Other Republicans in the race have been reticent to directly take issue with Trump's track record in office, but DeSantis may soon have help on that front. Former New Jersey Gov. Chris Christie, an outspoken Trump critic, is expected to enter the presidential field next week and has said that as a candidate, he would more aggressively litigate the Trump years.

But Conant added: "I don't think you're going to win the nomination because you made a really good point about his handling of crime. You're going to win the nomination because you've proven that you're as good of a fighter as Donald Trump, and you have a better vision for the country."

A 'gut punch'

During DeSantis' latest swing through Iowa, opinions were mixed even on whether the Florida governor had standing to challenge Trump's response to the Covid-19 pandemic, the issue that first made DeSantis a household name. DeSantis has repeatedly criticized Trump for following the direction of federal infectious disease experts such as Dr. Anthony Fauci while holding up his state's own laissez-faire approach to Covid-19 as a model for the nation.

"I think the fact that Donald Trump gave Anthony Fauci a presidential commendation on Trump's last day in office, that was a gut punch to millions of people around this country who are harmed by Fauci's lockdowns," DeSantis told conservative commentator Ben Shapiro on his podcast Friday.
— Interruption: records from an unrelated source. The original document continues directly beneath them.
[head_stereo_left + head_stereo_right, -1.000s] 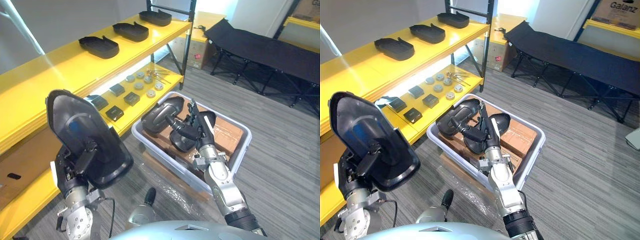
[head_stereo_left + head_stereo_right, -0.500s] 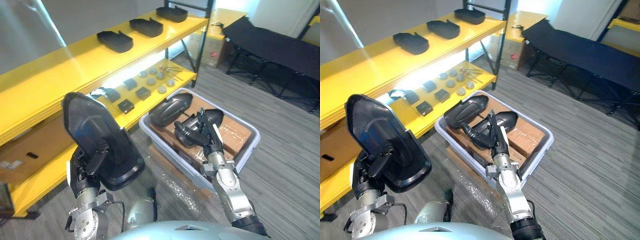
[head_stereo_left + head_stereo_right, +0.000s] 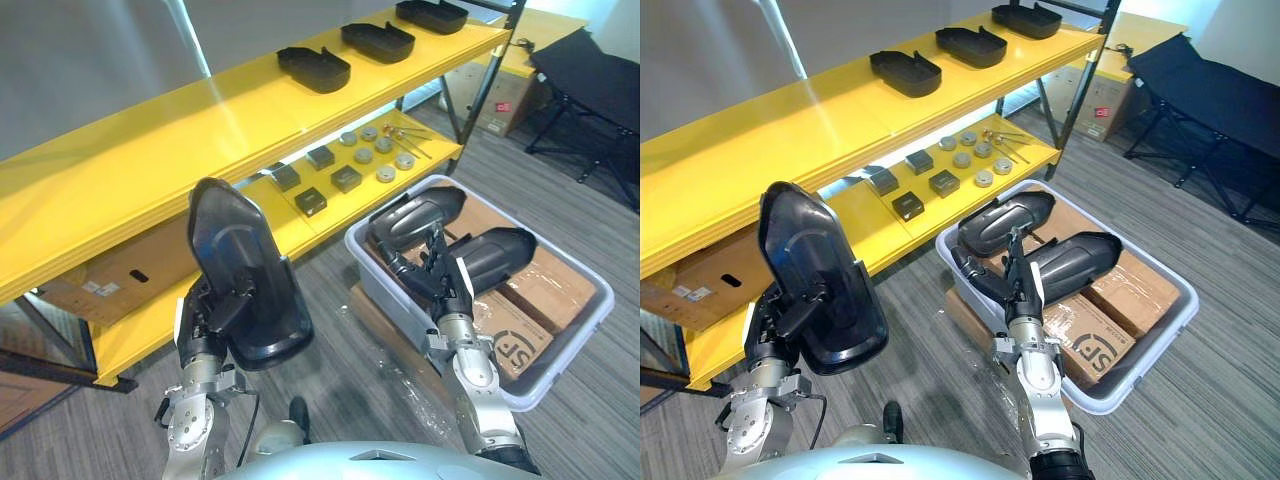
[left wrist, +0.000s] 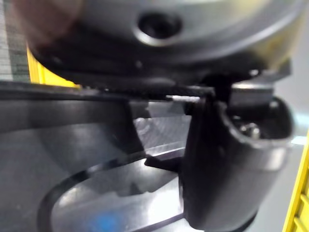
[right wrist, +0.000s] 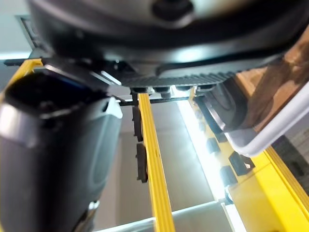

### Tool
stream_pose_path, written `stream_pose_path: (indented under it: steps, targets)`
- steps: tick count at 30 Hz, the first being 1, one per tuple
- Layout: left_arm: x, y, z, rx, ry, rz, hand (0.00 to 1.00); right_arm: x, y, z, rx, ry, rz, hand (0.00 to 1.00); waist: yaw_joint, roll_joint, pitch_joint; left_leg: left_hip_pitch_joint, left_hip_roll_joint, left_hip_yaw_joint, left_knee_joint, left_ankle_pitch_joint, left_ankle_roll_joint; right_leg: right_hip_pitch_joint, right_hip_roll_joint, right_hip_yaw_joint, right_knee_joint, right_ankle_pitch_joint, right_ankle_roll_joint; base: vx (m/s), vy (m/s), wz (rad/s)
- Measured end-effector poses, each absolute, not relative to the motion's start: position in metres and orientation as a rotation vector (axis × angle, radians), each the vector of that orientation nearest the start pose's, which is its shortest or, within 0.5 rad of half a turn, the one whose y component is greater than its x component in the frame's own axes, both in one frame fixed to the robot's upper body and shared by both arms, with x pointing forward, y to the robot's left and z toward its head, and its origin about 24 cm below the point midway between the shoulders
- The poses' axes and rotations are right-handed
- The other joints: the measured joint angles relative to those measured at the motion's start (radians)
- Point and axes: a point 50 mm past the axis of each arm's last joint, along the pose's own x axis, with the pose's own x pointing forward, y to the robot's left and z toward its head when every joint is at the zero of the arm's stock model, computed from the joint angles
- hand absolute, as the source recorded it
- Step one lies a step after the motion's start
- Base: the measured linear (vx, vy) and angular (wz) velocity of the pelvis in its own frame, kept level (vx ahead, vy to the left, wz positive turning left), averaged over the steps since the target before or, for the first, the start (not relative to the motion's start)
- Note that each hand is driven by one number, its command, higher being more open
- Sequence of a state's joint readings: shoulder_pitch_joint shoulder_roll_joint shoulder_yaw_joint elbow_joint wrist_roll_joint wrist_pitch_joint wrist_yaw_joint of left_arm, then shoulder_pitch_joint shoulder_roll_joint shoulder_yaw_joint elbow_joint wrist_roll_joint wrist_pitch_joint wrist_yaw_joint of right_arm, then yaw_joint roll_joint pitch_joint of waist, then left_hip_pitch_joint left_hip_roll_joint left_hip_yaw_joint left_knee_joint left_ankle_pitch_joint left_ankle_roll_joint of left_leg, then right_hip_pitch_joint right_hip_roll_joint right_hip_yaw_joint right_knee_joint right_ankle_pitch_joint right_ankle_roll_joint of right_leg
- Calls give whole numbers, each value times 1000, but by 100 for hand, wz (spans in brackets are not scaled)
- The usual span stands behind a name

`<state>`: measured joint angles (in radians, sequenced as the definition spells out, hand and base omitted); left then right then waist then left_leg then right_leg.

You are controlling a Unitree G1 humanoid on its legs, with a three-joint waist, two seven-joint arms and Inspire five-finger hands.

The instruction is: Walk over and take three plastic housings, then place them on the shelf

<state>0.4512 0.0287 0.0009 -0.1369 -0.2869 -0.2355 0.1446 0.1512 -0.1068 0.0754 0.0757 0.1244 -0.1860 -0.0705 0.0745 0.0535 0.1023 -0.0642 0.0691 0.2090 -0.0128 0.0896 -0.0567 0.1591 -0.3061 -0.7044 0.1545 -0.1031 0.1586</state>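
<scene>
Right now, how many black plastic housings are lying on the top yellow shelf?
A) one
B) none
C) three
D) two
C: three black housings lie spaced in a row along the top shelf, while the left hand grips a fourth housing upright in front of the rack.

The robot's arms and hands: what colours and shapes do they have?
The left arm and the right arm are silver-grey metal, built of rounded segments. The left hand and the right hand are dark, with slim fingers. Each hand bears a white strip along one side.
</scene>
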Motion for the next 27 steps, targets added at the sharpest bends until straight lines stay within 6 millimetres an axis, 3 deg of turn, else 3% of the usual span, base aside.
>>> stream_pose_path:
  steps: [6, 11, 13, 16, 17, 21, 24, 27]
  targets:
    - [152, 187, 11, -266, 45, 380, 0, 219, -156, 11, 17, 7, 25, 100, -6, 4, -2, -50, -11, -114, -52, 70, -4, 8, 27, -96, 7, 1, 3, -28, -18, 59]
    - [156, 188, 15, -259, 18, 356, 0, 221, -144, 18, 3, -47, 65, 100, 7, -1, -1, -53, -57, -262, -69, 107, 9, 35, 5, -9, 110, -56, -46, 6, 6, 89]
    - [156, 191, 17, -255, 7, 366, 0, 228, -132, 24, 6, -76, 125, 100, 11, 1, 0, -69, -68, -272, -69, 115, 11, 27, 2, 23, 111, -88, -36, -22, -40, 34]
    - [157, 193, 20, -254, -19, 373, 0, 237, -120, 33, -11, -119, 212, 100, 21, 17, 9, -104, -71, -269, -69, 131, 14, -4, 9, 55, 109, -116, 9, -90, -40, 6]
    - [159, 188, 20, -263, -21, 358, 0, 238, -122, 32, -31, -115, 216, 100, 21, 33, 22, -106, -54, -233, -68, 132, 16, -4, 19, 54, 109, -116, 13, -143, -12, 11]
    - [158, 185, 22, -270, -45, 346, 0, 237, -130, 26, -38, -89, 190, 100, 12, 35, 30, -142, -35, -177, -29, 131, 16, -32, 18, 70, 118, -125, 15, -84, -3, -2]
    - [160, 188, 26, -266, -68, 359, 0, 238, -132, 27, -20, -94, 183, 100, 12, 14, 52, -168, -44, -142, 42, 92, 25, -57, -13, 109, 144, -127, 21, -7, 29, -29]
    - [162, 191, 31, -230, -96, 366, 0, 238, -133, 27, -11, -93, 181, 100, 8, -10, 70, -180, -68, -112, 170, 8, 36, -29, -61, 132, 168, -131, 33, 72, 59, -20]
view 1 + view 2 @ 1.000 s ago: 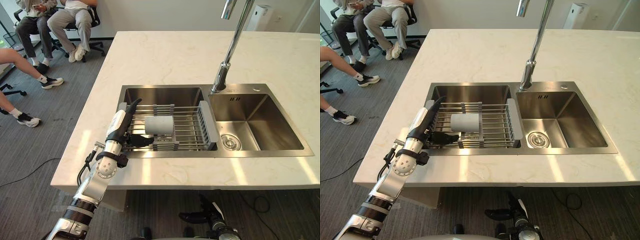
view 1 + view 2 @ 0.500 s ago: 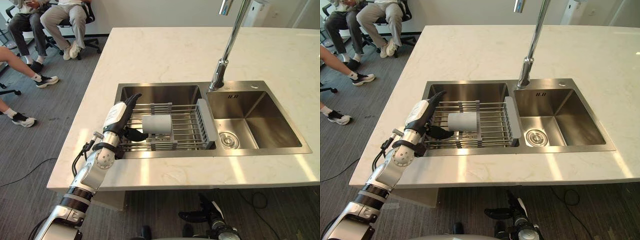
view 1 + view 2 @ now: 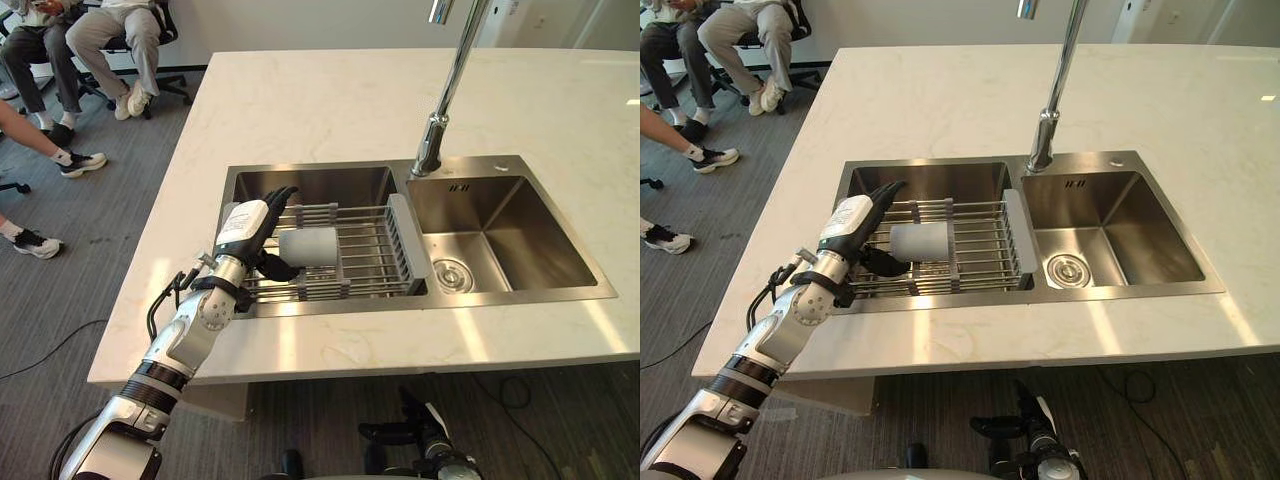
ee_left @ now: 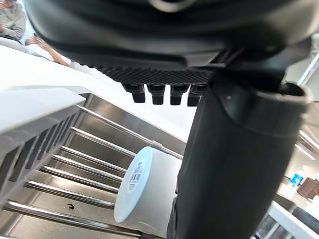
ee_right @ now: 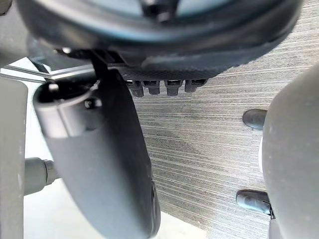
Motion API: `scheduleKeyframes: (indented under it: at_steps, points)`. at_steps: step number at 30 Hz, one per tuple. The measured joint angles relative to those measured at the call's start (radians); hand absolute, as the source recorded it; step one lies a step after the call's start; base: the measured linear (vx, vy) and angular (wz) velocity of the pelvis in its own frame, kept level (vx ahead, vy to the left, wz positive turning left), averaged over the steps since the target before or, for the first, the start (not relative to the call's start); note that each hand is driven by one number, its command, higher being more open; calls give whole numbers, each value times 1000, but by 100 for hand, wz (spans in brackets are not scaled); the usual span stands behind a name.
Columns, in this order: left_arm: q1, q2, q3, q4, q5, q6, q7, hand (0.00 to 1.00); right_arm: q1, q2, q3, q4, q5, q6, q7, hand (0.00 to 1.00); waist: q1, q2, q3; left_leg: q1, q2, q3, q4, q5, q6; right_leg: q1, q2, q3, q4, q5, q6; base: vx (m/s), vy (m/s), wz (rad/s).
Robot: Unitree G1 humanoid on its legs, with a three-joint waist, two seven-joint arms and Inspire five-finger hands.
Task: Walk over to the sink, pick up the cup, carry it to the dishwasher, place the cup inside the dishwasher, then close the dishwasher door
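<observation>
Left hand (image 3: 248, 228) hovers spread at the end of the grey cup (image 3: 308, 246), thumb close beside it. That cup lies sideways on the wire rack (image 3: 365, 268) over the sink's (image 3: 300, 185) left basin. Right hand (image 5: 159, 45) hangs relaxed.

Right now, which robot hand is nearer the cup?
Left. The left robot hand is open right beside the cup on the rack; the right robot hand hangs below the counter edge.

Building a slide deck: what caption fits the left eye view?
Left hand, open, beside the cup lying on its side on the rack over the sink.
</observation>
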Motion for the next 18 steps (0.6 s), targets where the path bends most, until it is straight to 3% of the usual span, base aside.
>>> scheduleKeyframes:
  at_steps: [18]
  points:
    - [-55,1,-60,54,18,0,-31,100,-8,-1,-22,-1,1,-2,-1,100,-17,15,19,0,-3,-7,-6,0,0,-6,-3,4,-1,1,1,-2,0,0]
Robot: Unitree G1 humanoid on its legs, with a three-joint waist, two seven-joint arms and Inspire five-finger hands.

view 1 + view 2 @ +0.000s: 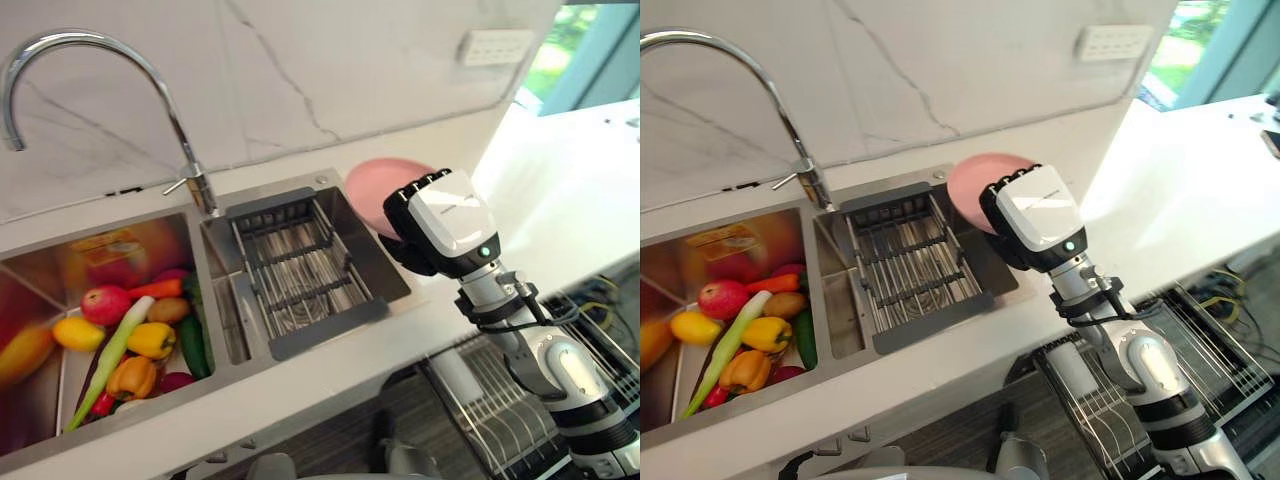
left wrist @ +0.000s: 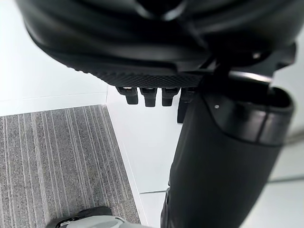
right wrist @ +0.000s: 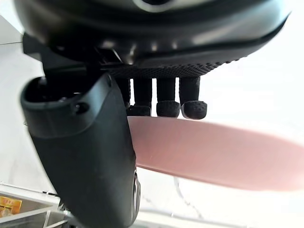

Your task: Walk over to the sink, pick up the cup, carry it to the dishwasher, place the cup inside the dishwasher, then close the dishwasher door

Matt Wells, a self-described conservative activist from Iowa, lauded DeSantis for eschewing coronavirus precautions and called the development of the Covid-19 vaccine under Trump "one of the greatest crimes ever perpetuated against the American people."

But Carey Brackett, an Iowa school bus driver who said DeSantis is currently her first choice in next year's caucuses, said it's not fair to Monday-morning-quarterback a once-in-a-lifetime catastrophe.

"Nobody knew what to expect at that time, so it's hard to say at that time what was the right thing to do and what wasn't," she said. "The naysayers, they have an easy time to say, 'Well, Trump did this wrong,' but at the time, nobody knew what to expect."

Complicating DeSantis' case is that until now, he has said little that could be seen as negative about the former president. As a congressman, DeSantis was a reliable Trump supporter over the nearly two years they overlapped in Washington. When he ran for governor, he sought Trump's endorsement and remained closely aligned after winning.

CNN's KFile reported Thursday that DeSantis publicly praised Fauci early in the pandemic for "really doing a good job." DeSantis also once called Wray "talented, capable & highly respected" and an "inspired choice" to lead the FBI. (Trump's campaign erroneously claimed this week that DeSantis voted to confirm Wray when he was in Congress. As a member of the House, DeSantis did not have oversight of presidential appointments.)

After his campaign kickoff Wednesday in Des Moines, Iowa, DeSantis described his recent posture against Trump as an effort to counterpunch the blows he is taking from the former president.

"When he was president, I was very supportive of his policies, and when we disagreed, I never bashed him publicly because he was taking all this incoming from the media, the left, even some Republicans," DeSantis said. "He was treated very, very poorly and that bothered me, and it still bothers me, to be honest. So I never really would air those disagreements. Now he's attacking me over some of these disagreements. But I think he's doing it in a way that the voters are going to side with me."

Outside a welding warehouse in western Iowa, where DeSantis held his first campaign event, Skaff browsed a selection of buttons featuring the Florida governor. But he said he wished DeSantis would go back to not attacking Trump.

"The liberals have done plenty of that to Trump over the last six years," Skaff said. "So let's just focus on the future and what we're going to do for America."